Zwei erschütterte Machtzentren
Zwar beschwört man das offizielle Brüssel seit Tagen, dass man sich auf einen Trump-Wahlsieg ausgiebig vorbereitet habe. Doch in Gesprächen abseits der Kameras hört auch der KURIER viel mehr davon, dass "Europa jetzt endlich aufwachen muss". Im Umgang mit Trump brauche man keine diplomatischen Floskeln, sondern da müssten "Zahlen und Fakten auf den Tisch" - und dann müssten Taten folgen.

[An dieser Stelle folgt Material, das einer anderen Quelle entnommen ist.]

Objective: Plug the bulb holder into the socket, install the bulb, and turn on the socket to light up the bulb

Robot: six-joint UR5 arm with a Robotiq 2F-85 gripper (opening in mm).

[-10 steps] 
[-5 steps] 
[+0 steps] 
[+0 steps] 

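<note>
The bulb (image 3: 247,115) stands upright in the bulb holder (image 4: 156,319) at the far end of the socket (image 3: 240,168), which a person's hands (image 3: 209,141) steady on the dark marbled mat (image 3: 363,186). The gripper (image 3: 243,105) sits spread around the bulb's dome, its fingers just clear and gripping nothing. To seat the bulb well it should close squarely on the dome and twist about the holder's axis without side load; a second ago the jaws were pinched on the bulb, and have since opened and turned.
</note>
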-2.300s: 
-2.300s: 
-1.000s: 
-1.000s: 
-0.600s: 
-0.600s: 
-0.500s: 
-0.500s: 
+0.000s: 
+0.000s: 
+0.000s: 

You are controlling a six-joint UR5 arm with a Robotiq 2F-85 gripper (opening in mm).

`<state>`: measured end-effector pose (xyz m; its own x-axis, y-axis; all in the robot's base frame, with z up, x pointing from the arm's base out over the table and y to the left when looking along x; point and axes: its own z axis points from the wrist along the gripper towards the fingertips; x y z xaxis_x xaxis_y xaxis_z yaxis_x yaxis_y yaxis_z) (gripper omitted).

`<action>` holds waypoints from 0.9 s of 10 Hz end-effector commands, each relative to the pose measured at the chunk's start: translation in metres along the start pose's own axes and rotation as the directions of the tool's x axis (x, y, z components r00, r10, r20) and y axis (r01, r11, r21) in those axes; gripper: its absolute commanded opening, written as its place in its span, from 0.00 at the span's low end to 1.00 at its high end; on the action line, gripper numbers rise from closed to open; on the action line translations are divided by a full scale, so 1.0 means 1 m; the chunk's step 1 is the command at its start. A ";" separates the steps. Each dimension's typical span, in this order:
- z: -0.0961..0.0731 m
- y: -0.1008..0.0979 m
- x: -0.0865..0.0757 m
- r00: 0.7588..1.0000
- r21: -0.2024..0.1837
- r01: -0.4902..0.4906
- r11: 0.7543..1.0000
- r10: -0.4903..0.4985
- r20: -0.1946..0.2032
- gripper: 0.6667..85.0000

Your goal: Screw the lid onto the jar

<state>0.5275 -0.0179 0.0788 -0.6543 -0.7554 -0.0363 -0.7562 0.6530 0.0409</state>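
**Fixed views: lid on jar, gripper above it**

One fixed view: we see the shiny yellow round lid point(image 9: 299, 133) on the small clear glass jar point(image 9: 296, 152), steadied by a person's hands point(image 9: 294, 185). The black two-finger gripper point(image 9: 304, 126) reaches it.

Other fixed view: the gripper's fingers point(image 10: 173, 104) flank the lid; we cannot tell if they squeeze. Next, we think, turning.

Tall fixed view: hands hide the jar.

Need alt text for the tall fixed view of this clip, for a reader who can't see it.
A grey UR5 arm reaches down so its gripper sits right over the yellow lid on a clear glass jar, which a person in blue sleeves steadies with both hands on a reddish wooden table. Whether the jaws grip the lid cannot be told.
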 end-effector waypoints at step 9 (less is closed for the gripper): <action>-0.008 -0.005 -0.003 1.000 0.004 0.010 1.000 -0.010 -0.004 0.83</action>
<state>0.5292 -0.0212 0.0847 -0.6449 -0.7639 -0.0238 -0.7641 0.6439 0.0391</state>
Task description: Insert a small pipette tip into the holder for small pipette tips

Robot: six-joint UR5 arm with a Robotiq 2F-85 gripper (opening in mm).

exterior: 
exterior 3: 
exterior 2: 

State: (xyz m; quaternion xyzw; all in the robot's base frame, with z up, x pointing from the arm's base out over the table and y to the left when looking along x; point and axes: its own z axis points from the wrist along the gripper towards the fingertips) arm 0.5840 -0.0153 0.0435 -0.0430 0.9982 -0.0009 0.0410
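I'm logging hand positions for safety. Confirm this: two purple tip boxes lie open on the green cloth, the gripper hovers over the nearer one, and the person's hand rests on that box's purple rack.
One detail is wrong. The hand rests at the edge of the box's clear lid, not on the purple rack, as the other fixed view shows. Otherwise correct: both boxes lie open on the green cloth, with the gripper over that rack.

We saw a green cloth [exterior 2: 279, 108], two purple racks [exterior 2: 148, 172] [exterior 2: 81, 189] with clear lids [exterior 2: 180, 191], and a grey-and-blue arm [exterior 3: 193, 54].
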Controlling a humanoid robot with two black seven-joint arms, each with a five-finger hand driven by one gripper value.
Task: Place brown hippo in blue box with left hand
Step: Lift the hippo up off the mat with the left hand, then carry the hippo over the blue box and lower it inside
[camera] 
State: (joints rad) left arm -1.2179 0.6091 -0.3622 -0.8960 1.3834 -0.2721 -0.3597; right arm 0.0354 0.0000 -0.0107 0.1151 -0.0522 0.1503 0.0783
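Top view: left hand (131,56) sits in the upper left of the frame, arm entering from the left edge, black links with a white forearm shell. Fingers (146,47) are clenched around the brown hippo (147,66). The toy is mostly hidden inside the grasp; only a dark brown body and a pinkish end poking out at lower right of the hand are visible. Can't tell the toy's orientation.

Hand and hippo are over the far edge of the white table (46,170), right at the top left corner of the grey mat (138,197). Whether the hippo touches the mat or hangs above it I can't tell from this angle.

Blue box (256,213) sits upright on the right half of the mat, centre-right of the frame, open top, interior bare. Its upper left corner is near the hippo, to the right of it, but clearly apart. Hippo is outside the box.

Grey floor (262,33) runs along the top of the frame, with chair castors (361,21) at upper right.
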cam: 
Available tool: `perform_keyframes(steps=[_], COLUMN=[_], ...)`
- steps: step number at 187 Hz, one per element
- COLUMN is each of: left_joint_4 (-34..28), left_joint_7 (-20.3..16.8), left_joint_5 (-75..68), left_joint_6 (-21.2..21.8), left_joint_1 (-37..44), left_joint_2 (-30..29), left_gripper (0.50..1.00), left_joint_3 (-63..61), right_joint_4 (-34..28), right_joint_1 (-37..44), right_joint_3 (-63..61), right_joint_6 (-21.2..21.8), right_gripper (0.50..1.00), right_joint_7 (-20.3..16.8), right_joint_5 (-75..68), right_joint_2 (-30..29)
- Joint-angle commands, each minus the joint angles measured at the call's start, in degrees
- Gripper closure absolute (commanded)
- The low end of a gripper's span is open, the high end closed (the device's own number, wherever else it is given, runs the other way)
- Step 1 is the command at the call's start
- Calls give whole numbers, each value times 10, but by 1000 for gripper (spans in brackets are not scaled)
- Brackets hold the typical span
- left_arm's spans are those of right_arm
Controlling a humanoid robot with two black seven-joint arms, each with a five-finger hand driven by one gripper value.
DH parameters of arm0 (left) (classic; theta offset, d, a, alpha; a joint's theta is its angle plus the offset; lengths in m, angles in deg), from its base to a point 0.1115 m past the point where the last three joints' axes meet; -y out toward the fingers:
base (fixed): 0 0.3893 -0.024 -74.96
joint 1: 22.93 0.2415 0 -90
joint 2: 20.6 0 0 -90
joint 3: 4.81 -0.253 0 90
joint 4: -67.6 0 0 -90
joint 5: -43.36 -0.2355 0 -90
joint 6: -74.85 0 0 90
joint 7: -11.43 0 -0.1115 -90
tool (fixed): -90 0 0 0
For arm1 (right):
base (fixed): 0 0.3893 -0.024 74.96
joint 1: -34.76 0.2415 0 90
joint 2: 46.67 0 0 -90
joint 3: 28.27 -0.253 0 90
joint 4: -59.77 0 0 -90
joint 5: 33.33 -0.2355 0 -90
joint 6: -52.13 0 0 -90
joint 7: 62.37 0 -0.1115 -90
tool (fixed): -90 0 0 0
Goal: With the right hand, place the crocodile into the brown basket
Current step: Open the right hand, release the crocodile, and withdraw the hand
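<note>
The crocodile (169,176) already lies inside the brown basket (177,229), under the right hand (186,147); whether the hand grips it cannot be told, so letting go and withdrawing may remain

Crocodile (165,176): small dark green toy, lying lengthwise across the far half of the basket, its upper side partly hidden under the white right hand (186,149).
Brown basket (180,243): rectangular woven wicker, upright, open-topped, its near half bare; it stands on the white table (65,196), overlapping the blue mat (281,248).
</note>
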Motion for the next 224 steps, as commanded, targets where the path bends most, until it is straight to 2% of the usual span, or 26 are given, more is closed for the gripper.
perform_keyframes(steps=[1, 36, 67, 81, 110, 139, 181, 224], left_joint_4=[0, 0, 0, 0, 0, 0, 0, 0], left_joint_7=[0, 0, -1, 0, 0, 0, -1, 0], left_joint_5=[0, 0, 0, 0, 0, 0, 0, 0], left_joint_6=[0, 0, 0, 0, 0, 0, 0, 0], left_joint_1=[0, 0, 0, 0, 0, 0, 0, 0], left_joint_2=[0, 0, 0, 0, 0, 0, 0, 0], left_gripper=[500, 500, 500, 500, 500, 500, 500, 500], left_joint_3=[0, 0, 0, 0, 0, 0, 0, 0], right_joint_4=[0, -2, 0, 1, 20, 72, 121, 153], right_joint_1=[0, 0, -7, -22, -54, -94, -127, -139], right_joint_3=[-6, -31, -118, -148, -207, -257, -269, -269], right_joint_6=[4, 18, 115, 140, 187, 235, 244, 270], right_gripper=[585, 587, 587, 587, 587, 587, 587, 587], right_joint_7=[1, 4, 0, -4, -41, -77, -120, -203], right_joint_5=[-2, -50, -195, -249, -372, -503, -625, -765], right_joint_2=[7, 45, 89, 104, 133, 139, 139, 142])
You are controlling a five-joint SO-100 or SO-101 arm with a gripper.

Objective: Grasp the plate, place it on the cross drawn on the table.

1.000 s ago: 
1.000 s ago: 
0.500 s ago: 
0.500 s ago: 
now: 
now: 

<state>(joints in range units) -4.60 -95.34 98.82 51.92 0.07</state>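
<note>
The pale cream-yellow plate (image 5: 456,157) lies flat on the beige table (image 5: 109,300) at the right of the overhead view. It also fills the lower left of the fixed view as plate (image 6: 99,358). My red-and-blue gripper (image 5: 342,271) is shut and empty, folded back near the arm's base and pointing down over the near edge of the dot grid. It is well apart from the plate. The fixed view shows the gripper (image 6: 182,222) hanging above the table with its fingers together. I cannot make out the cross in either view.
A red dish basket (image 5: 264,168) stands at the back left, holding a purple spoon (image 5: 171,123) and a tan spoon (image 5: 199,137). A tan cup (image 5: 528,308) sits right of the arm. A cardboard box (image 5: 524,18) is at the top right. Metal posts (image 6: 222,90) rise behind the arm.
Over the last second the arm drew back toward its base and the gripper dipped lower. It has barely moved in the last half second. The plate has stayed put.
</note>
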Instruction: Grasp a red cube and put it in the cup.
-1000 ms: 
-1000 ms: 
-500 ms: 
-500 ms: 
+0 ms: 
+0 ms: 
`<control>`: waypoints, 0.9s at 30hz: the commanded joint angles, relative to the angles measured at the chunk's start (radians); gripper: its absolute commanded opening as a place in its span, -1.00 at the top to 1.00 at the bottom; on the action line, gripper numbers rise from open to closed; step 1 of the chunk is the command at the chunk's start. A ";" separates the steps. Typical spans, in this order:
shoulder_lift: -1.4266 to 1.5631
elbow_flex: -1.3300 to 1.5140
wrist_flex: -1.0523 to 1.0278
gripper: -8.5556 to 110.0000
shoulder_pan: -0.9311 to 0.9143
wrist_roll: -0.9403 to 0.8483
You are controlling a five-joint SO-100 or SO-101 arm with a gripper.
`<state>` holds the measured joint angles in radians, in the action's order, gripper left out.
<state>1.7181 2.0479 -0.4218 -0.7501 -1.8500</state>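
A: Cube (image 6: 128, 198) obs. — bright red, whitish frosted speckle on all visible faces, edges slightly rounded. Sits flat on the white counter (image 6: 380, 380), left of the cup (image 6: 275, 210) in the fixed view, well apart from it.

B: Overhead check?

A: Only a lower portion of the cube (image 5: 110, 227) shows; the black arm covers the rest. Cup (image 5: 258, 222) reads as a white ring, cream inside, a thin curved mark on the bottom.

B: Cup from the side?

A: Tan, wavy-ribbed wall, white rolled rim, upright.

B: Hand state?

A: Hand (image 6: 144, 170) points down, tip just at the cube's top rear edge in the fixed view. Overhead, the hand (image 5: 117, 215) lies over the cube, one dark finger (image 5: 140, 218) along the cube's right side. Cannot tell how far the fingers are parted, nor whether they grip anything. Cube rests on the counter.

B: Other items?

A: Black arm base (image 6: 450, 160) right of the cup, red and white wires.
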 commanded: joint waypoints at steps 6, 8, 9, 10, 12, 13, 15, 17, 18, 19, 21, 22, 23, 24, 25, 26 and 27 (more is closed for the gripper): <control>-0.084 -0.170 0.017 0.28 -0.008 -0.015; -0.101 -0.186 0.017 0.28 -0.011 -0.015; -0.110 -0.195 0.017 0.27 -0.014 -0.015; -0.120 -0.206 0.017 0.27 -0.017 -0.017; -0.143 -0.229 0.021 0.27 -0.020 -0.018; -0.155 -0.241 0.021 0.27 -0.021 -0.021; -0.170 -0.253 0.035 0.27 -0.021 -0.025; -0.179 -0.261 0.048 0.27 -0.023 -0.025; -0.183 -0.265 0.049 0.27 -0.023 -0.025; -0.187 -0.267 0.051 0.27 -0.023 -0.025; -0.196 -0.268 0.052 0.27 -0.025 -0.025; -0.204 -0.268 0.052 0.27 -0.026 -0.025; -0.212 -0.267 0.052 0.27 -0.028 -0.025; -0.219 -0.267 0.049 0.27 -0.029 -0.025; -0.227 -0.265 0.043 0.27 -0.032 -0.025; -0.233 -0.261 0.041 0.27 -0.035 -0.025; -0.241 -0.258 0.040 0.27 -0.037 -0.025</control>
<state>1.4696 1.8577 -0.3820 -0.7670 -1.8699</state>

Doch wer soll in diesen Tagen in Europa diese Taten setzen, oder zumindest vorantreiben? Mit dem Platzen der Ampelkoalition in Berlin und einem politischen Vakuum für die kommenden Monate ist von der inoffiziellen Führungsmacht in der EU wenig zu erwarten. Noch dazu, wo Deutschland in einer schweren Wirtschaftskrise steckt.
In Paris hat Präsident Emmanuel Macron zwar eine Regierung gezimmert, doch die steht erstens vor einem Schuldenberg und zweitens vor einer Opposition von Rechts mit Marine Le Pens Rassemblement National, die diese Regierung mühelos stürzen kann. Der Präsident im Elysée-Palast ist damit ebenfalls weitgehend entmachtet und kann nicht viel mehr tun als sich den nächsten Präsidentschaftswahlen entgegen zu zittern. Die finden regulär 2027 statt - oder vielleicht sogar früher.
Dass also just Macron am Tag nach den US-Wahlen zum Hörer griff und Olaf Scholz anrief, um „für ein vereintes, stärkeres und souveränes Europa zu streben“, das „mit den Vereinigten Staaten von Amerika kooperiert, während es unsere Interessen und Werte verteidigt“, ist kaum mehr als eine matte Geste zweier weitgehend entmachteter politischer Spieler. Denn während sich die beiden über den Umgang mit Washington abstimmen wollen, hat Donald Trump, der neue alte Mann im Weißen Haus, längst andere Gesprächspartner auf dieser Seite des Atlantik.
Trump sei mit Orbàn regelmäßig in telefonischem Kontakt, bestätigt etwa Frankreichs gerade abgetretener EU-Kommissar Thierry Breton gegenüber Euronews. Orbàn selbst nützt seit Jahren jede Gelegenheit, um Trump die Hand zu schütteln - auch um die EU-Führung zu brüskieren, die um Trump in den vergangenen Jahren einen Bogen gemacht hat.
Machtverschiebung
Jetzt aber hat auch Kommissionschefin Ursula von der Leyen bereits ihre höfliche Gratulation zum Wahlsieg an den Herrn in Mar-a-Lago geschickt und will auf "gute Zusammenarbeit" setzen. Wie die aber aussieht, könnte gerade unter Trump - er setzt ja bekanntlich auf ganz persönliche Beziehungen - von ganz anderen Entscheidungsträgern und in ganz anderen europäischen Hauptstädten entschieden werden. Giorgia Meloni etwa, Regierungschefin in Rom, liegt mit Trump abgesehen vom Krieg in der Ukraine in vielem auf einer Linie - und im Gegensatz zu Olaf Scholz und Emmanuel Macron sitzt sie auch zuhause fest im Sattel.
Immerhin gilt Ursula von der Leyen zu Beginn ihrer zweiten Amtszeit in Brüssel als mächtiger denn je. EU-Parlamentarier etwa sprechen offen von der "Krone", die sie sich mit ihrem neuen Kommissars-Team aufgesetzt habe. Das sei nämlich so zusammengestellt, die Aufgaben so verteilt, dass alle Fäden zuletzt bei ihr zusammenlaufen würden. Noch aber muss diese Kommission vom Parlament bestätigt werden, und da wird das politische Tauziehen erst nächste Woche besonders heftig. Einmal im Amt aber steht diese EU-Kommission EU-Mitgliedsländern gegenüber, von denen immer mehr auf nationalistische Instinkte setzen.
Viktor Orbàn ist da nur einer davon - doch der hat jetzt besonders mächtige Freunde in Washington.